Numerical study on indirect evaporative coolers considering condensation : a thorough comparison between cross flow and counter flow

Abstract

Indirect evaporative cooling is recognized as an alternative air-cooling solution with low carbon potential and considerable energy efficiency. An indirect evaporative cooler (IEC) can handle both of the sensible and latent cooling loads because of possible condensation when it is used as a precooling unit in an air-conditioning system in hot and humid regions. Cross flow and counter flow, as two basic flow configurations of an IEC, differ in condensation behavior that affects their cooling performance. In this paper, a novel 2-D model of cross flow IEC considering condensation is established and validated. The performance of the cross flow and counter flow IEC is thoroughly compared under the same configuration. The channel gap and height to length ratio (H/L) are optimized to provide references for the design and operation of the IEC under condensation conditions.

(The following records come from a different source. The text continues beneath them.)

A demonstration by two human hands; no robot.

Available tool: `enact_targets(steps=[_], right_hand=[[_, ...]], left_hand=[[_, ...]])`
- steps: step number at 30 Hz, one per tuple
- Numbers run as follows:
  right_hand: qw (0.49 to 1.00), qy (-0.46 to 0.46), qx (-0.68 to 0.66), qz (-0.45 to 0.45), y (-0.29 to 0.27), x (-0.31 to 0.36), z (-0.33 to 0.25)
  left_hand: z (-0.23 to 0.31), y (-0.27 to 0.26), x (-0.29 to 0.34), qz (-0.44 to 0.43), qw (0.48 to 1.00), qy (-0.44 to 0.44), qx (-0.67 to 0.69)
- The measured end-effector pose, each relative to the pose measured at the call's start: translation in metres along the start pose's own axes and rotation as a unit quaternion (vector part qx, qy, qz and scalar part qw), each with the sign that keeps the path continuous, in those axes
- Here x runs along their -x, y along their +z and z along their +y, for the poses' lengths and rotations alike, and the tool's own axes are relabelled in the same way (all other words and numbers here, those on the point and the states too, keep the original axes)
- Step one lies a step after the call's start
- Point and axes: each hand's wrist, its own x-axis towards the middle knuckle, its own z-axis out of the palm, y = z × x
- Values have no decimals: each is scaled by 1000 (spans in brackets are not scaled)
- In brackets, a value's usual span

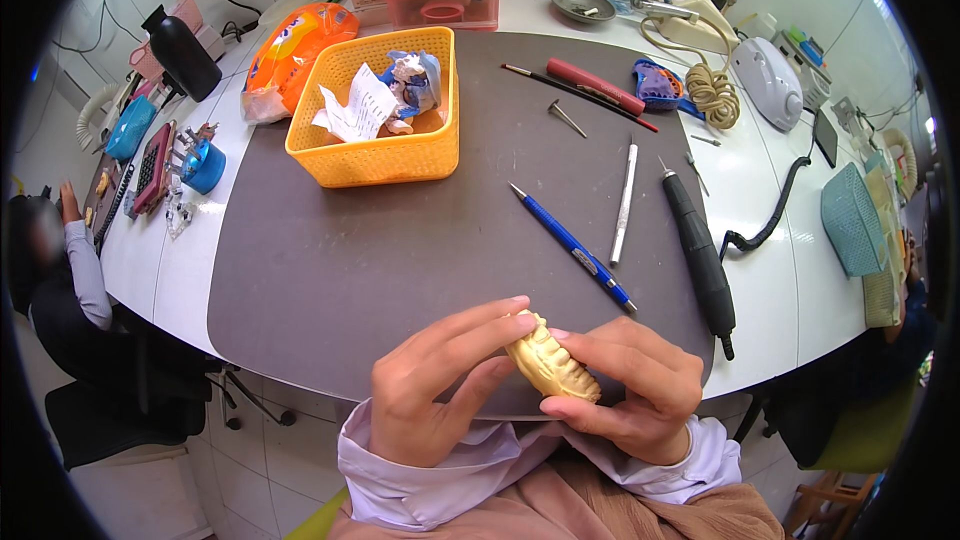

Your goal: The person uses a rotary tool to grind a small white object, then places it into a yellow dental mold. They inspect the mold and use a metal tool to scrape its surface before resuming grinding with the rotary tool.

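Note:
A pale yellow dental cast [552,365] with a row of teeth is held over the near edge of the grey mat [400,250]. My left hand [440,380] grips its left end, fingertips on the top. From the other side my right hand [635,380] pinches it between thumb and fingers. Just beyond the hands lies a blue mechanical pencil [572,247], slanting. A white-handled carving tool [624,205] rests to its right, and farther right is a black handpiece [697,255] with a thin tip.
A yellow basket [380,165] with crumpled paper stands at the back left, beside an orange packet [300,50]. A red-handled tool [595,86], a brush [575,97] and a blue impression tray [657,85] lie at the back right. Another person [60,250] sits far left.

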Motion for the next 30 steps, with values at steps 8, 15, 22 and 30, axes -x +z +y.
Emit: enact_targets(steps=[8, 15, 22, 30], right_hand=[[1000, -17, 7, 1, 2, -1, -1], [989, 65, -114, -64, -3, 2, 3], [971, 81, -185, -129, -5, 1, 0], [989, 60, -66, -114, 1, -3, 1]], left_hand=[[-4, 3, 2, 37, 998, 21, 47], [8, -4, 8, 93, 995, -32, -7], [-3, -14, 2, 32, 995, 91, -12], [1, 3, 16, 97, 989, 86, -66]])
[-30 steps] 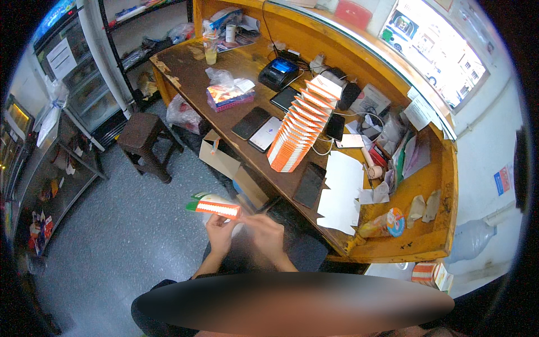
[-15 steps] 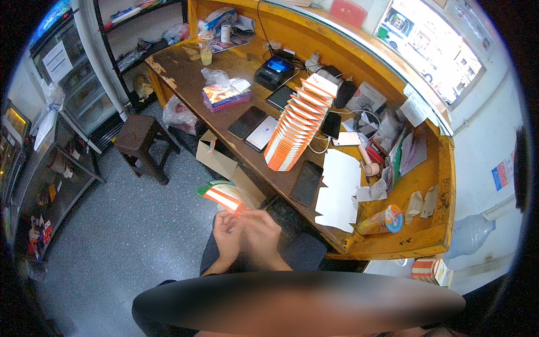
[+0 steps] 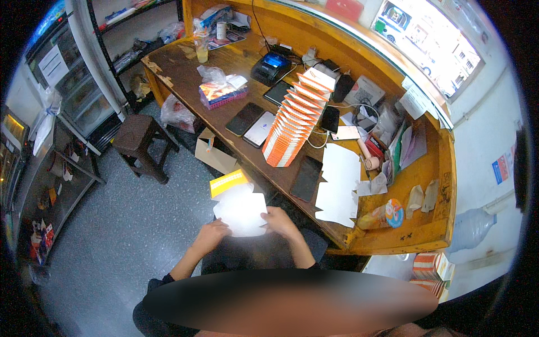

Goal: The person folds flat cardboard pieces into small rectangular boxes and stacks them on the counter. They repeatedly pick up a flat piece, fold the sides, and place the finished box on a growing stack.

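Note:
A flat white carton blank (image 3: 240, 214) with notched edges lies over my lap, its pale inner side facing up. Gripping its lower left edge is my left hand (image 3: 213, 233), fingers closed on the card. My right hand (image 3: 279, 221) pinches the right edge. A yellow-orange printed flap (image 3: 228, 184) shows beyond the blank's far edge; whether it belongs to the same piece I cannot tell. Ahead on the desk stands a tall leaning stack of orange-and-white striped folded cartons (image 3: 296, 121). Right of it lies another white carton blank (image 3: 340, 182).
The brown desk (image 3: 182, 73) bears phones (image 3: 245, 119), a purple basket (image 3: 222, 100), a card machine (image 3: 273, 67) and a cup lying on its side (image 3: 387, 215). Below its front edge is an open cardboard box (image 3: 215, 156). A brown stool (image 3: 138, 135) stands left.
My hands have moved apart from close together. The narrow orange, white and green piece seen between them before is replaced in view by a broad white face.

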Demonstrator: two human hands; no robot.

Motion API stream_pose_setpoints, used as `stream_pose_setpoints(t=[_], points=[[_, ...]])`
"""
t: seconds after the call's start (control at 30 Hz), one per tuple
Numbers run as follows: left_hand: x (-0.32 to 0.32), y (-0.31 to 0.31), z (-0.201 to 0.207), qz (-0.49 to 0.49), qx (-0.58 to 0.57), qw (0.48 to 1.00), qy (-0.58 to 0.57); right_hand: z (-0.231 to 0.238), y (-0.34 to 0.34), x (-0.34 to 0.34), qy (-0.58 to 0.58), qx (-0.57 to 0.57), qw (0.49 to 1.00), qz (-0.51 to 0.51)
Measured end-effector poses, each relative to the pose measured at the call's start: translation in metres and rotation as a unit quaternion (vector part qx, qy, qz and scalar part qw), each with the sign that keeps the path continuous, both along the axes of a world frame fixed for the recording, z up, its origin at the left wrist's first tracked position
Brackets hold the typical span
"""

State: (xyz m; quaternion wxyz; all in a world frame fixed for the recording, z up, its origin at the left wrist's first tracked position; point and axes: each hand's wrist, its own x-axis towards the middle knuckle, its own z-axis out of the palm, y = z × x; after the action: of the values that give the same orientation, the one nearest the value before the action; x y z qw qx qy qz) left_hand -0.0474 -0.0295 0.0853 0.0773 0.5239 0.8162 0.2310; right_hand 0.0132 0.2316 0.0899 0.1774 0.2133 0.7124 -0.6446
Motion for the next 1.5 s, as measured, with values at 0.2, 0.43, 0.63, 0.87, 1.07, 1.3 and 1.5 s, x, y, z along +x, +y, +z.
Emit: stream_pose_setpoints(t=[0.2,0.43,0.63,0.87,1.07,1.3,1.5], points=[[0.044,0.026,-0.027,0.120,-0.085,0.962,-0.229,-0.064,-0.066,0.004,0.105,0.369,0.918,0.099],[0.072,0.031,-0.047,0.306,0.119,0.893,-0.309,-0.045,-0.063,0.030,0.083,0.227,0.967,0.078],[0.064,0.022,-0.037,0.339,0.099,0.858,-0.374,-0.033,-0.060,0.023,0.042,0.222,0.971,0.074],[0.060,0.022,-0.066,0.360,0.139,0.755,-0.530,-0.033,-0.068,0.027,0.125,0.294,0.947,0.036],[0.055,0.021,-0.091,0.346,0.223,0.622,-0.666,-0.032,-0.091,0.042,0.209,0.376,0.903,0.013],[0.059,0.021,-0.072,0.344,0.260,0.644,-0.632,-0.041,-0.097,0.049,0.194,0.441,0.873,0.067],[0.058,0.022,-0.068,0.378,0.282,0.614,-0.633,-0.052,-0.096,0.048,0.253,0.422,0.865,0.098]])
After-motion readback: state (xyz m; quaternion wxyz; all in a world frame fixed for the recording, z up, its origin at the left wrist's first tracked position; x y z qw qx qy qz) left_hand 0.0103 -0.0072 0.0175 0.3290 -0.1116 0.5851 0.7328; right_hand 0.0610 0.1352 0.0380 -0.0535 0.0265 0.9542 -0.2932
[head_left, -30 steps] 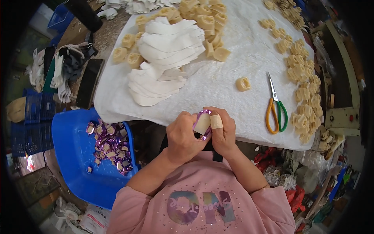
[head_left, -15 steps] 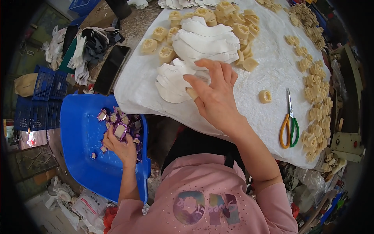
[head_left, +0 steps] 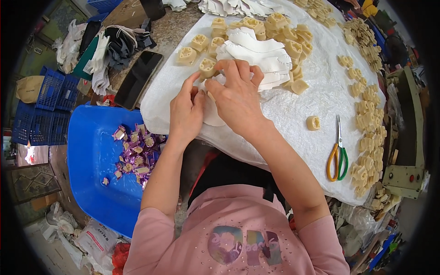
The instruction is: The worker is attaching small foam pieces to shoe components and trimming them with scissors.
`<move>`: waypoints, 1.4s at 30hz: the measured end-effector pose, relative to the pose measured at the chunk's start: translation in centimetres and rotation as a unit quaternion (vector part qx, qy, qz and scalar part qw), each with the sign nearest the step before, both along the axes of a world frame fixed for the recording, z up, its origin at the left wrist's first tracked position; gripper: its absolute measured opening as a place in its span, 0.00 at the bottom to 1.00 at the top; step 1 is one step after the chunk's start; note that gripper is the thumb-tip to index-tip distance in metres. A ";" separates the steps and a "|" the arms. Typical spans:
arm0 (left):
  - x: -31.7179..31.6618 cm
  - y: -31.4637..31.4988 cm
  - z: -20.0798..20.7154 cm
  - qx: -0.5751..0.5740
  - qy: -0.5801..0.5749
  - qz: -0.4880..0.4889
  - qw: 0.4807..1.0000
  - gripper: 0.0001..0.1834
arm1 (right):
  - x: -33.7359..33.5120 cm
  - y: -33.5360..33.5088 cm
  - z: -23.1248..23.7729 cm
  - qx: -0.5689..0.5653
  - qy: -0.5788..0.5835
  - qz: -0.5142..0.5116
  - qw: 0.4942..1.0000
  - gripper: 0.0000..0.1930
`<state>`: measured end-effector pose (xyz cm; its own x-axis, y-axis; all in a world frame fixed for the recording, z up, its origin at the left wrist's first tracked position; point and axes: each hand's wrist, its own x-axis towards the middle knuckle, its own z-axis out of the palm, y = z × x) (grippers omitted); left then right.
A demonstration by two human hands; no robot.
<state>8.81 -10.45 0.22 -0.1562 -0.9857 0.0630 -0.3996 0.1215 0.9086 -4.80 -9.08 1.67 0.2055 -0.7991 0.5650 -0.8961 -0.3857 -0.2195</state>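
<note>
Both my hands meet over thin white curved sheets [head_left: 213, 115] near the front left edge of the white-covered table. My left hand [head_left: 187, 114] is at their left side, index finger stretched forward and thumb apart from it. My right hand [head_left: 240, 103] bends over the sheets from the right, fingers curled. Something small and tan shows by its thumb, and its grip is partly hidden. Just beyond lies a fanned stack of white sheets [head_left: 263, 55], ringed by hollow cream-coloured molded pieces [head_left: 293, 48]. One such piece [head_left: 207, 67] stands close to my left index fingertip.
A blue tub [head_left: 89, 156] at the left holds several purple-wrapped pieces [head_left: 137, 153]. On the table's right lie scissors [head_left: 339, 156] with orange and green handles, a lone cream piece [head_left: 313, 123], and rows of cream pieces [head_left: 369, 133]. A black phone [head_left: 139, 79] rests at the left.
My left hand has left the purple-wrapped pieces in the tub and come up to the table beside my right hand. My right hand has shifted slightly left, its fingers more curled.
</note>
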 end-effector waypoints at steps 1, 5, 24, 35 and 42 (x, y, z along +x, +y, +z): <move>-0.3 -0.3 -0.6 -0.031 0.029 0.002 0.999 0.19 | 0.1 -0.1 -0.1 -0.001 -0.004 0.000 1.000 0.04; -0.4 0.0 -1.0 0.042 0.151 0.023 0.987 0.19 | 0.0 -0.2 0.1 0.000 -0.017 0.007 1.000 0.05; -2.1 0.5 -3.2 -0.165 0.018 0.084 0.983 0.12 | -7.2 7.0 2.5 -0.118 -0.466 0.088 0.873 0.05; -5.6 6.8 2.8 -0.259 0.034 -0.246 0.933 0.18 | -9.8 11.5 4.4 -0.066 -0.224 0.016 0.972 0.15; -7.5 8.7 -0.9 0.050 0.144 -0.231 0.961 0.15 | -15.9 13.5 1.1 0.160 -0.445 -0.074 0.878 0.19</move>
<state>1.27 -1.71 -0.66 -0.5694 -0.8184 0.0772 -0.0541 0.1310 0.9899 -20.68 4.38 2.76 -0.3242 -0.9266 0.1904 -0.3491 -0.0698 -0.9345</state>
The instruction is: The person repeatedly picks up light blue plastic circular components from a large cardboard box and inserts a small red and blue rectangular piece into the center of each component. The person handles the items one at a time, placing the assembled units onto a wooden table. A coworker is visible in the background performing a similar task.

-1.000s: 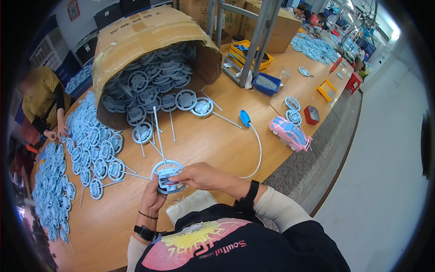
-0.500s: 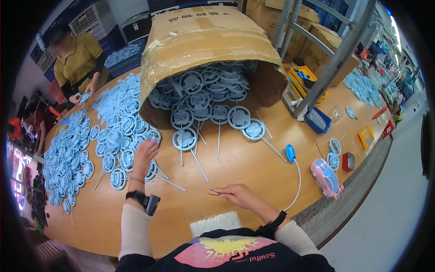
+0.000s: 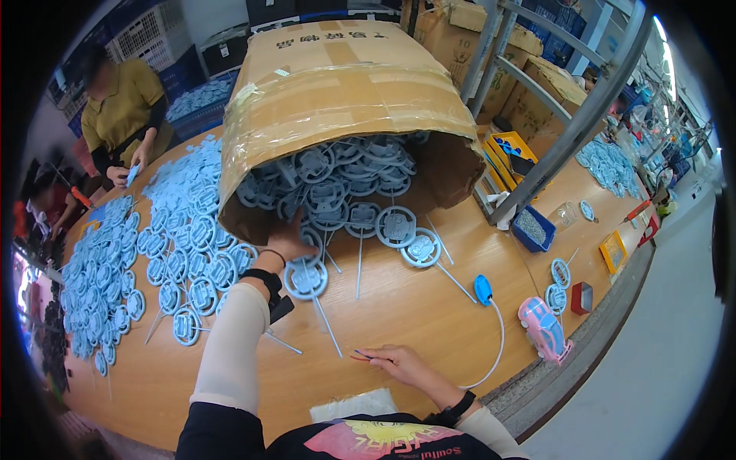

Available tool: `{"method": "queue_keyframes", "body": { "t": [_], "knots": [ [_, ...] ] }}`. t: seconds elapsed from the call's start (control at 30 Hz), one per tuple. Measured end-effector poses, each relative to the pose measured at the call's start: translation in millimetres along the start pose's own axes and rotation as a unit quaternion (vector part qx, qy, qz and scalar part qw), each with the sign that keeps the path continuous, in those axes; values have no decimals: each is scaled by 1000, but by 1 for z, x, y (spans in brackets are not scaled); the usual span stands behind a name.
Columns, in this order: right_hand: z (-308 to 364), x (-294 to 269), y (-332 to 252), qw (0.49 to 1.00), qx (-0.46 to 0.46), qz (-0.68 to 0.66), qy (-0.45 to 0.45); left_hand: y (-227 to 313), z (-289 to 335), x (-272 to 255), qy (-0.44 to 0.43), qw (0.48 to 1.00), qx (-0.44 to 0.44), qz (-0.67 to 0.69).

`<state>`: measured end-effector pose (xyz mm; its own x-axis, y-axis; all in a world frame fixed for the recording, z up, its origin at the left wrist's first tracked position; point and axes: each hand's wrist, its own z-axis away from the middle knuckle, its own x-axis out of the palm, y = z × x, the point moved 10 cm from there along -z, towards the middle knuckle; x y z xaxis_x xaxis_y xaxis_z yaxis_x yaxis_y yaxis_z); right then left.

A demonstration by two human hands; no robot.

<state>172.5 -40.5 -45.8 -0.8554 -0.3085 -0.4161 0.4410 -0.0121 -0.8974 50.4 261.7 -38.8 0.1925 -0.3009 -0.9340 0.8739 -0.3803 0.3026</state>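
My left hand (image 3: pixel 290 242) reaches into the mouth of the cardboard box (image 3: pixel 345 92), among light blue plastic wheel-shaped parts on thin stems. It is blurred and its fingertips are partly hidden among the parts, so I cannot tell whether it grips one. A blue wheel part (image 3: pixel 305 280) lies just below that hand, its stem pointing toward me. Low over the table, my right hand (image 3: pixel 402 363) is closed on a thin red-and-dark tool (image 3: pixel 364 356), whose exact kind is too small to make out.
Blue wheel parts (image 3: pixel 100 276) lie heaped on the left. A blue bulb with a white tube (image 3: pixel 500 337), a pink toy car (image 3: pixel 545 330) and a blue bin (image 3: pixel 533 229) are on the right. A metal frame (image 3: pixel 571 130) stands beside the box. A co-worker (image 3: pixel 123 107) handles a blue piece at far left.
My left hand has moved right and away from me, from above the loose pile to the box mouth. My right hand stays low with the thin tool. The view has shifted slightly.
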Motion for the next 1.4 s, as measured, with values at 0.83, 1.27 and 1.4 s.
{"method": "queue_keyframes", "body": {
  "t": [0.83,1.27,1.4],
  "knots": [
    [51,-26,-101,983,-157,12,91,73,289,77,-141,571,-13,809],
    [62,-21,-109,979,-146,116,77,93,296,49,-49,648,-34,759],
    [62,-21,-109,979,-147,122,65,95,294,54,-64,647,-29,759]
  ]
}}
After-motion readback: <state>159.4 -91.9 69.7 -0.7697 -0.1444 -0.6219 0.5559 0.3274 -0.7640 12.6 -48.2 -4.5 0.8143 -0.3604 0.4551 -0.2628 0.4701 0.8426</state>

Results show that under the same operating conditions, the condensation ratio of counter flow IEC is 2–15% higher than that of the cross flow IEC, leading to 2–7% decrease of wet-bulb effectiveness. The difference in the total heat transfer rate between the two configurations is less than 5% when the number of transfer units (NTUp) is lower than 3.1. For cross flow IEC, there is an optimal value in H/L among 0.4–0.8 considering the cooling capacity and energy consumption.